Except... the URL which is shortened is always in the form of http://urltoshorten?track=2 - anything after the ampersand is shortened.
I have tried wrapping the whole URL in php's URLencode, I've wrapped the track=2&time=967 in both encodeURI and encodeURIComponent, I've evem tried wrapping the whole thing in one or both.
And still, the & breaks it, even though I can see the submitted url looks like track=1%26time%3D5 at the end.
If I paste this or even the "plain" version with the unencoded url either into the yoururls interface, or submit it to the yoururls via the api as a normal URL pasted into the location bar of the browser, again it works perfectly.
So it's not yoururls at fault, it seems like the url is being encoded properly, the only thing I can think of is CURL possibly?

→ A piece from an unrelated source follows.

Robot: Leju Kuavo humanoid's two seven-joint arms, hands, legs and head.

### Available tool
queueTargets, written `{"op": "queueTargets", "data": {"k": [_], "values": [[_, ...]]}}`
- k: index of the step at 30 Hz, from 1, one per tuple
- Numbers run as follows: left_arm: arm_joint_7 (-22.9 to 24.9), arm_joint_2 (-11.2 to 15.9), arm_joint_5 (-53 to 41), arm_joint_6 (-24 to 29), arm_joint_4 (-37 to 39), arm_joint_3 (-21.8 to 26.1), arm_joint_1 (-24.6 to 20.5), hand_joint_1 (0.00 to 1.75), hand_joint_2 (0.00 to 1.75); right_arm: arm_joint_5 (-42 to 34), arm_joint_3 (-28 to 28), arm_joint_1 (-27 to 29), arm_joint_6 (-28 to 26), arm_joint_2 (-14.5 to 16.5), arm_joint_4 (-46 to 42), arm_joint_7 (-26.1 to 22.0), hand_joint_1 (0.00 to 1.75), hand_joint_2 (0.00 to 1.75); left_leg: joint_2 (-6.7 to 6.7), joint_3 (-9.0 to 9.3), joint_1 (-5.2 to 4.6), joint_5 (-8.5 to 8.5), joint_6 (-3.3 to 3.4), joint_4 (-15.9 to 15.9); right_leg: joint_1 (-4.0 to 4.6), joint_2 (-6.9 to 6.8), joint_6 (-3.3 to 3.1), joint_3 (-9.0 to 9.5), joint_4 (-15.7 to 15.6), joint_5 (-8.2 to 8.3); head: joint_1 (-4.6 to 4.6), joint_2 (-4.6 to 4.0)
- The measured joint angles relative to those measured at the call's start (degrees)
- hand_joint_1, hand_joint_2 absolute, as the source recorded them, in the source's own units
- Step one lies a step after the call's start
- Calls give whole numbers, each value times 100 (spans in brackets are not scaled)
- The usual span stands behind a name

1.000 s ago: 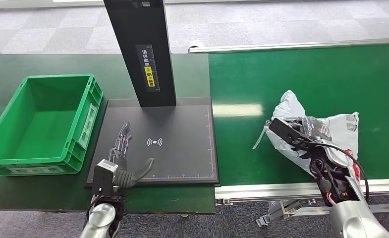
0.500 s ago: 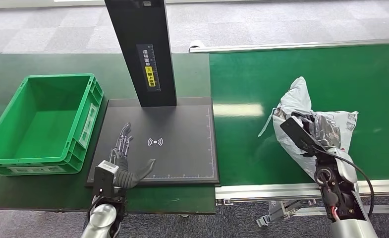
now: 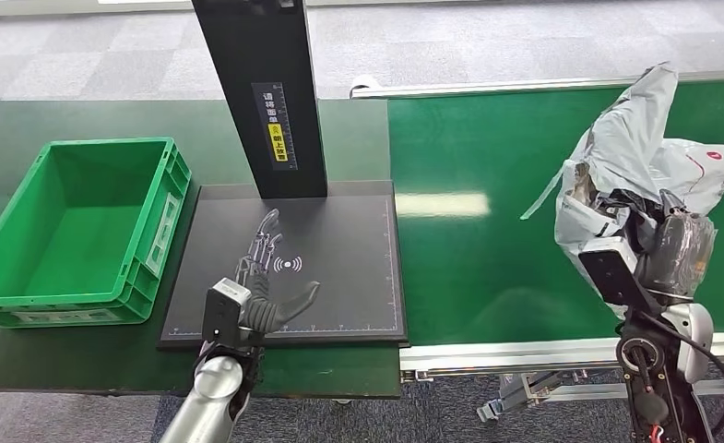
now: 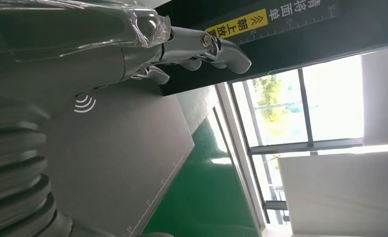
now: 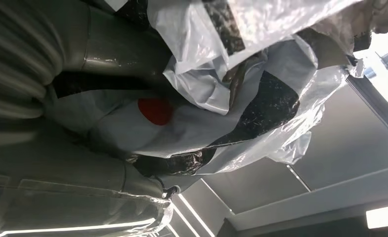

Now at this point you might be thinking "why not replace the & with a * and then convert it back again?".
OK, so when the url is expanded, I get the values from
var track = $.getUrlVar('track');
var time = $.getUrlVar('time');
so I COULD lose the time var, then do a bit of finding on where the * is in track and then assume the rest of anything after * is the time, but it's a bit ugly, and more to the point, it's not really the correct way to do things.
If anyone could help me, it would be appreciated.
I have tried wrapping the whole URL in php's URLencode
That is indeed what you have to do (assuming by ‘URL’ you mean inner URL being passed as a component of the outer URL). Any time you put a value in a URL component, you need to URL-encode, whether the value you're setting is a URL or not.
$myurl='http://...?...&url='.rawurlencode($theurl);
(urlencode() is OK for query parameters like this, but rawurlencode() is also OK for path parts, so unless you really need spaces to look slightly prettier [+ vs %20], I'd go for rawurlencode() by default.)
This will give you a final URL like:
http://myshorten.example/yourls-api.php?signature=x&action=shorturl&format=simple&url=http%3A%2F%2Furltoshorten%3Ftrack%3D2%26time%3D967
Which you should be able to verify works. If it doesn't, there is something wrong with yourls-api.php.
I have tried wrapping the whole URL in php's URLencode, I've wrapped the track=2&time=967 in both encodeURI and encodeURIComponent, I've evem tried wrapping the whole thing in one or both. And still, the & breaks it, even though I can see the submitted url looks like track=1%26time%3D5 at the end.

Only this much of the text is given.